Bien chère maman,
J’espérais que le récit de ta vie, déguisé en roman, toucherait les lecteurs, séduirait la critique… Tu ne voulais pas que j’écrive ta biographie, de peur de ternir la mémoire de ces disparus qui t’ont fait souffrir. Pas plus que tu n’as voulu nuire à la réputation de ceux qui te survivraient. Tu disais que le récit d’une vie truffée de malchances et arrosée de larmes comme la tienne l’avait été susciterait davantage de scepticisme que de compassion et d’intérêt. C’est pourquoi j’ai choisi le roman, ce grand bateau à bord duquel il est aisé de naviguer dans les eaux troubles de la réalité et de la fiction. Mais si de grandes lettres criardes et racoleuses avaient orné la couverture de mon livre : « Histoire vraie », « Faits vécus », « Témoignage », aurait-on dit que ta vie était trop tragique ou trop triste pour être vraie ? Ne se serait-on pas rué sur le bouquin pour se repaître de tes malheurs ?
Aujourd’hui, le coup de grâce… Moi qui avais fondé tous mes espoirs sur la critique qu’en ferait Camilla de Beaumarchais. Oui, celle que tu écoutais avec tant d’intérêt, même si tu la trouvais trop dure avec les auteurs. Je t’assure, elle ne m’a pas épargné ! Si tu l’avais entendue nous ridiculiser : toi pour avoir vécu une telle vie, et moi pour l’avoir écrite. « Un interminable chapelet de malheurs, récité sur un ton aussi monotone que mélodramatique. Assommant. De quoi sombrer dans un coma avant la fin de la messe. »
Mon livre à la télévision nationale, le rêve ! Détruit systématiquement sous mes yeux, le cauchemar ! Devant ma femme, ma fille, mes amis, mon éditeur, la honte ! Et par la célèbre Camilla ! Célèbre pour sa morgue, son insolence, son venin, ce que plusieurs appellent complaisamment « son franc parler ».
J’ai bien peur, maman, que ce ne soit déjà la fin de ma carrière d’écrivain.
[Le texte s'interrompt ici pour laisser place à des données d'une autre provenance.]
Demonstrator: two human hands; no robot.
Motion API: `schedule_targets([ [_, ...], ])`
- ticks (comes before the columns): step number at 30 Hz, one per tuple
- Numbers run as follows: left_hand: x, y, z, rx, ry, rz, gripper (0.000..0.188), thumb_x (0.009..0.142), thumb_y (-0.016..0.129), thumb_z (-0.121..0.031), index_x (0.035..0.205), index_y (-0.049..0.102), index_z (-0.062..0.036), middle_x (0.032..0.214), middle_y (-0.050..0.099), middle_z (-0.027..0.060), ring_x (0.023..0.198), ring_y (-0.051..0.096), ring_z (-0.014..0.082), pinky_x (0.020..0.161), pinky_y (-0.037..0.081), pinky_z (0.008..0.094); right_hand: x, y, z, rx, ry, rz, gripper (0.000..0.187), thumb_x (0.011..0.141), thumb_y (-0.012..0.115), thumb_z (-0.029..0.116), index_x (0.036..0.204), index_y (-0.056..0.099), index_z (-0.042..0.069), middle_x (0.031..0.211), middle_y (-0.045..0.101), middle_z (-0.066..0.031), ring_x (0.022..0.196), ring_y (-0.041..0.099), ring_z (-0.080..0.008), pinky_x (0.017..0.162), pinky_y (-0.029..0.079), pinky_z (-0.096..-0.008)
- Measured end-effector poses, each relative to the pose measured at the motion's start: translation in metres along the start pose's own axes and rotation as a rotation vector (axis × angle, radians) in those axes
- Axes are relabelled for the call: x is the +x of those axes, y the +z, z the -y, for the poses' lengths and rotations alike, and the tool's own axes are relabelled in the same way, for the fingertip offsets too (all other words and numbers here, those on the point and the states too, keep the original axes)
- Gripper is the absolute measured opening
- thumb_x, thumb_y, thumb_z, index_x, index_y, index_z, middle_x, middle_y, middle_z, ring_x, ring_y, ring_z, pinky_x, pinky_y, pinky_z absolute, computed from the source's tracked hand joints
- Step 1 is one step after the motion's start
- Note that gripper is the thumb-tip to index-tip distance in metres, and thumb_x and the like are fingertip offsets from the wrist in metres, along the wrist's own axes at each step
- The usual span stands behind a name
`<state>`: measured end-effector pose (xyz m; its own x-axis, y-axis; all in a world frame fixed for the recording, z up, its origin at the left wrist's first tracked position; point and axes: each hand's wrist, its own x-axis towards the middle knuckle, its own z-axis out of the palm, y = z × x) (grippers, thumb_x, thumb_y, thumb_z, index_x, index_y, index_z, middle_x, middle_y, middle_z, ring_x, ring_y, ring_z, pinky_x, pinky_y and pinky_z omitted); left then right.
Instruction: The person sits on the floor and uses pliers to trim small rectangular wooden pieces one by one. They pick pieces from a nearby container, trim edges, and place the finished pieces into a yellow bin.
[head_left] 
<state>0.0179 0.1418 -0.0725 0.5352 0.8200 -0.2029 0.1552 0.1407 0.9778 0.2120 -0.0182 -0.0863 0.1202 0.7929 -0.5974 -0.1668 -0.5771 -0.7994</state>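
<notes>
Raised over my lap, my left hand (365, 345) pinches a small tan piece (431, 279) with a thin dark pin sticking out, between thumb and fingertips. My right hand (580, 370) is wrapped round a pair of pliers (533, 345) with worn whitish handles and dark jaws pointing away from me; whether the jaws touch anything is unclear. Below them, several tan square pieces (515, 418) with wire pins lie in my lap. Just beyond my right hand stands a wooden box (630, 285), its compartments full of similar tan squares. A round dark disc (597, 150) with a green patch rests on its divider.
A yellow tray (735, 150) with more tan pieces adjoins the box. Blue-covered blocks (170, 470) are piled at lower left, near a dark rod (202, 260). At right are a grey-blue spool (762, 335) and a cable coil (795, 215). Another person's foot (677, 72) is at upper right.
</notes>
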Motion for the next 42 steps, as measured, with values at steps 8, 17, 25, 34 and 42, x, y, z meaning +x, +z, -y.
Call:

Tout avait pourtant si bien commencé…
La plume glisse des doigts de Pascal Pigeon. À quoi bon adresser des mots à une destinataire qui ne les lira jamais, puisqu’elle est morte, il y a presque deux ans maintenant. Le poste de télévision est éteint. Tous les invités sont partis, Béatrice et Axelle sont sorties. Un silence sépulcral se heurte aux murs du manoir, alors que la voix de Camilla de Beaumarchais résonne encore dans la tête de Pascal. Une voix qui, en trois minutes et douze secondes, vient d’anéantir le travail d’une année et, peut-être, le rêve d’une vie.